DINOv2: A popular image-based SSL model. V-JEPA 2 compares itself to DINOv2 to show that video-based pre-training is better for understanding motion.
Octo: A Vision-Language-Action (VLA) model that uses imitation learning. Unlike V-JEPA 2, Octo predicts actions directly rather than modeling the world's physics.

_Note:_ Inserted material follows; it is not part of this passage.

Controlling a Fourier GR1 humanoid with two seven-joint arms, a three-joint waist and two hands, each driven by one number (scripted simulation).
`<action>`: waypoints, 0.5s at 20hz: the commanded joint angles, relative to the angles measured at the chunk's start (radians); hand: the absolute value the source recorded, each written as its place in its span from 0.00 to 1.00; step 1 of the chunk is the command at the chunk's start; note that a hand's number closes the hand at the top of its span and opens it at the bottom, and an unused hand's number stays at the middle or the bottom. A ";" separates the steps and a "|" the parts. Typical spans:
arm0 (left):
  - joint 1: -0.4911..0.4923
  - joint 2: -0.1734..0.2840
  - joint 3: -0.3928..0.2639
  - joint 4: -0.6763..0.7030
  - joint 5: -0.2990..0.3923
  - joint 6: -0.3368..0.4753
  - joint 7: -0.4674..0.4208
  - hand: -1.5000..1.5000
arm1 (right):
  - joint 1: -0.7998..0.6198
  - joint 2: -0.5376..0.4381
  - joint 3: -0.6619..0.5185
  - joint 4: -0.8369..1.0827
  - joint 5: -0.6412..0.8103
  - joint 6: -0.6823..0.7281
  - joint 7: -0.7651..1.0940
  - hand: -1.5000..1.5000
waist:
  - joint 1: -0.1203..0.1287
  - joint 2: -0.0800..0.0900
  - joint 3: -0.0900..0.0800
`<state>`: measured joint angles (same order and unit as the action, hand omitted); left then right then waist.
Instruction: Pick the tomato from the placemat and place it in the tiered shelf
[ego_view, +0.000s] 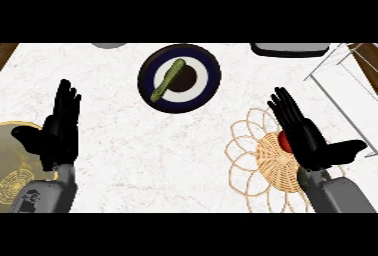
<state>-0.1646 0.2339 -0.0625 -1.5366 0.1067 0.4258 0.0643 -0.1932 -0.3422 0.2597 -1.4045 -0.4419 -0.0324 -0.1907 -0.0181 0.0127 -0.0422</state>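
On the marble counter (184, 160), head view, taken with the woven placemat (262, 160) as reference:

Placemat: straw-coloured, round woven centre ringed by open looped petals, lying flat toward the lower right of the counter. Partly covered by the right hand and forearm.

Tomato (283, 140): red, resting on the placemat's woven centre, upper part. Only a sliver visible at the left edge of the right hand; remainder hidden beneath the palm. Contact between hand and tomato not determinable.

Right hand (306, 137): black, positioned over the placemat's upper right portion, directly above the tomato. Fingers straight and held together, pointing up and slightly left; thumb spread out to the right. Nothing grasped.

Left hand (55, 132): black, well apart from the placemat, far to its left. Fingers straight and together, pointing up; thumb extended to the left. Nothing held.

Dark blue plate (179, 78): up and to the left of the placemat, apart from it. White inner ring, dark centre; a green cucumber (168, 80) lying diagonally across it.

Tiered shelf (343, 85): white wire frame, up and to the right of the placemat, running off the right edge.

Gold-patterned round object (15, 170): far left of the placemat, cut by the left edge, partly under the left hand.
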 joint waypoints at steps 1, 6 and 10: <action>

3.3. Technological Evolution

The field has moved from Supervised Learning (needing millions of labels) to Generative SSL (predicting pixels, e.g., VideoMAE) and now to Latent SSL (predicting embeddings, e.g., JEPA). V-JEPA 2 represents the scaling phase of Latent SSL, combining it with robotics for the first time at this magnitude.

4. Methodology

4.1. Principles

The core intuition is that a model that can predict the "missing" parts of a video in a high-level feature space has learned the underlying "laws" of that world. By later conditioning this prediction on an "action," the model becomes a World Model that can "imagine" what will happen if it moves its arm in a certain way.

4.2. Core Methodology In-depth (Layer by Layer)

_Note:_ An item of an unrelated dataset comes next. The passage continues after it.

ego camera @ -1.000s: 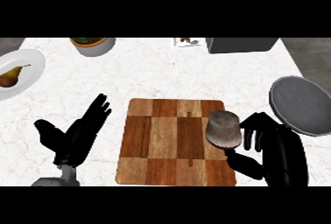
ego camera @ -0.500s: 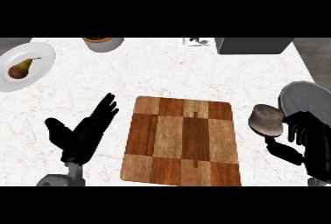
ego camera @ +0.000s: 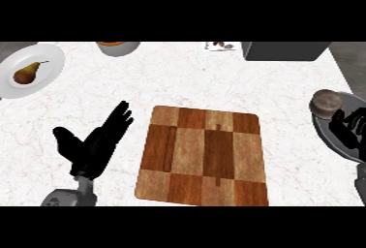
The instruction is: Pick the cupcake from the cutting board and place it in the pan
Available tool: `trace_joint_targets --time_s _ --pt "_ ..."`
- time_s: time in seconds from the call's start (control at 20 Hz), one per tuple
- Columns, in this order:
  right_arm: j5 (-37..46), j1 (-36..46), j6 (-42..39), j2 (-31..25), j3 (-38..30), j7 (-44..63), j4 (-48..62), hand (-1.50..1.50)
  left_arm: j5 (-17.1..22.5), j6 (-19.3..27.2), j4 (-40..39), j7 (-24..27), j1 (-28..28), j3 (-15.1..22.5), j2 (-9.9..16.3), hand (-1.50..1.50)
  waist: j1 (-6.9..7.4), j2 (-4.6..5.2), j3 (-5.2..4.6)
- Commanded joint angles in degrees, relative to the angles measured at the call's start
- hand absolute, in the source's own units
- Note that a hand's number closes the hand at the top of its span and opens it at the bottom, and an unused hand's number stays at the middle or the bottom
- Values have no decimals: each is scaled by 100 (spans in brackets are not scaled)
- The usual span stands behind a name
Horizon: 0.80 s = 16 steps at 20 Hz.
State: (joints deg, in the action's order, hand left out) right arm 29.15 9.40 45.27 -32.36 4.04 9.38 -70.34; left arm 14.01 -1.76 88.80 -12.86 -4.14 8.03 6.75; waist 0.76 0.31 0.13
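Note:
The cupcake (ego camera: 327,102), brownish grey and round, is at the far right edge of the head view, over the near rim of the grey pan (ego camera: 334,139). My right hand (ego camera: 350,129) is curled just below and beside it, its fingers at the cupcake's lower side. Most of the pan is cut off by the view's right edge. The wooden cutting board (ego camera: 205,154) lies bare in the middle of the counter. My left hand (ego camera: 97,142) rests open to the left of the board, fingers up.
A white plate (ego camera: 49,60) with a pear (ego camera: 26,73) sits at the back left. A bowl (ego camera: 118,47) stands at the back, and a dark box (ego camera: 284,50) at the back right. A small item (ego camera: 220,45) lies between them.
My right hand carried the cupcake off the cutting board and rightward to the pan. The view shifted, so everything slid left. The left hand kept its pose.

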Motion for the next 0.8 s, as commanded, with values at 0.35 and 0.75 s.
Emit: trace_joint_targets --time_s 0.35,0.75 --pt "-1448 1771 -120 12 -1600 -3118 3683 150 -66 -76 301 -114 126 103 -21 0 147 30 13" --pt "-1024 2149 -972 -590 -1473 -2671 5450 -150 -191 -100 -95 151 -42 176 -175 0 331 131 24"
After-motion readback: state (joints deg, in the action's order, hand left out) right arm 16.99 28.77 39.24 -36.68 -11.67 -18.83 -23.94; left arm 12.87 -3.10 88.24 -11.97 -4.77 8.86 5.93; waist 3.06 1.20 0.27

4.2.1. Stage 1: Action-Free Pre-training (V-JEPA 2)

The first goal is to learn a powerful encoder that understands video. The model uses a mask-denoising objective. It takes a video $y$ , hides some parts (masking), and tries to predict the representation of those parts using the visible parts $x$ .

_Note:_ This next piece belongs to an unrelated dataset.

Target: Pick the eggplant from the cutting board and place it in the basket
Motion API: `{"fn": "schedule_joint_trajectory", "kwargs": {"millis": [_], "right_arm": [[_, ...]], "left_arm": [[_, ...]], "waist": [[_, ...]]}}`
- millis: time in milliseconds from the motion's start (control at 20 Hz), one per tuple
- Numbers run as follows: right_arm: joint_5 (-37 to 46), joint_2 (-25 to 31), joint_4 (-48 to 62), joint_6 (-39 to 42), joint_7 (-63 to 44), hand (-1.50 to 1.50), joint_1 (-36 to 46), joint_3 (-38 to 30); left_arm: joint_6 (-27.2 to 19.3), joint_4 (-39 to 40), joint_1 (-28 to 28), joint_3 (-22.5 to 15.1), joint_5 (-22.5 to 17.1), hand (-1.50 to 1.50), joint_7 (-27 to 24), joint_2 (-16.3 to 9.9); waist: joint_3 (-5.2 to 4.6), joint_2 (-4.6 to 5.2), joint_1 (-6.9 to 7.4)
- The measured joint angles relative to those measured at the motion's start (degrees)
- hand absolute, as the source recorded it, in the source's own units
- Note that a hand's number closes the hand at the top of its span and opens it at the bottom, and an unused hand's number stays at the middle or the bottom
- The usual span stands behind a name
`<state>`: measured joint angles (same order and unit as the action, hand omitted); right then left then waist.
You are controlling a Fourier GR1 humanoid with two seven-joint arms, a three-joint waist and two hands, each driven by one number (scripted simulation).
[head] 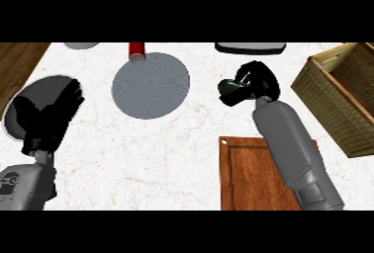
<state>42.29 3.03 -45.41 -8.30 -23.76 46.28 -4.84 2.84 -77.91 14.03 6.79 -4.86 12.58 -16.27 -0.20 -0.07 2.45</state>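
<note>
Your right hand (250,86) curls shut between cutting board (252,173) and wicker basket (343,99), contents hidden; left hand (47,116) rests open.

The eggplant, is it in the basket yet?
Cannot tell for sure. No eggplant shows in the basket or on the cutting board. The right hand is curled up between them, maybe hiding it.

Single head view, steeply down onto the counter (190,148), forearms from below.
</note>
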Motion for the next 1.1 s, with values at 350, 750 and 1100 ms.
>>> {"fn": "schedule_joint_trajectory", "kwargs": {"millis": [350,750,1100], "right_arm": [[7.20,-2.48,-0.16,-23.44,-17.19,1.50,13.98,2.94],[21.87,-2.57,9.99,-28.39,-35.43,1.50,31.04,5.11],[27.94,1.97,17.79,-25.95,-39.09,1.50,41.32,2.22]], "left_arm": [[0.19,0.18,2.05,-1.55,0.60,0.00,0.80,0.84],[-0.22,-0.09,1.20,-1.15,0.89,0.00,0.66,0.78],[-0.35,-0.45,0.18,-0.58,0.84,0.00,-0.05,0.87]], "waist": [[-0.04,0.37,2.34],[-0.02,0.39,0.91],[0.04,0.56,0.02]]}}
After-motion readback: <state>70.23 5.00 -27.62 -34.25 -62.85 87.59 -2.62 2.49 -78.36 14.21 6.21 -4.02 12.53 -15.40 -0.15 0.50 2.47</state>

The training objective is to minimize the following loss:

$ \min_{\theta, \phi, \Delta_y} | P_{\phi}(\Delta_y, E_{\theta}(x)) - \mathrm{sg}(E_{\bar{\theta}}(y)) |_1 $

Encoder $E_{\theta}(x)$ : A Vision Transformer that converts the visible video patches $x$ into feature vectors. $\theta$ represents the weights of this encoder.
Target Encoder $E_{\bar{\theta}}(y)$ : A "teacher" version of the encoder that processes the full video $y$ to create targets. The weights $\bar{\theta}$ are an Exponential Moving Average (EMA) of the main encoder weights $\theta$ to keep training stable.
Stop-Gradient $\mathrm{sg}(\cdot)$ : This operation ensures that the gradients only flow through the predictor and main encoder, not the teacher, preventing the model from cheating or collapsing.
Mask Token $\Delta_y$ : A learnable vector that tells the predictor where the missing patches were located.
Predictor $P_{\phi}$ : A smaller transformer that takes the encoder's output and the mask tokens to guess the features of the hidden parts.
L1 Loss $\|\cdot\|_1$ : The model calculates the absolute difference between its prediction and the actual features produced by the teacher.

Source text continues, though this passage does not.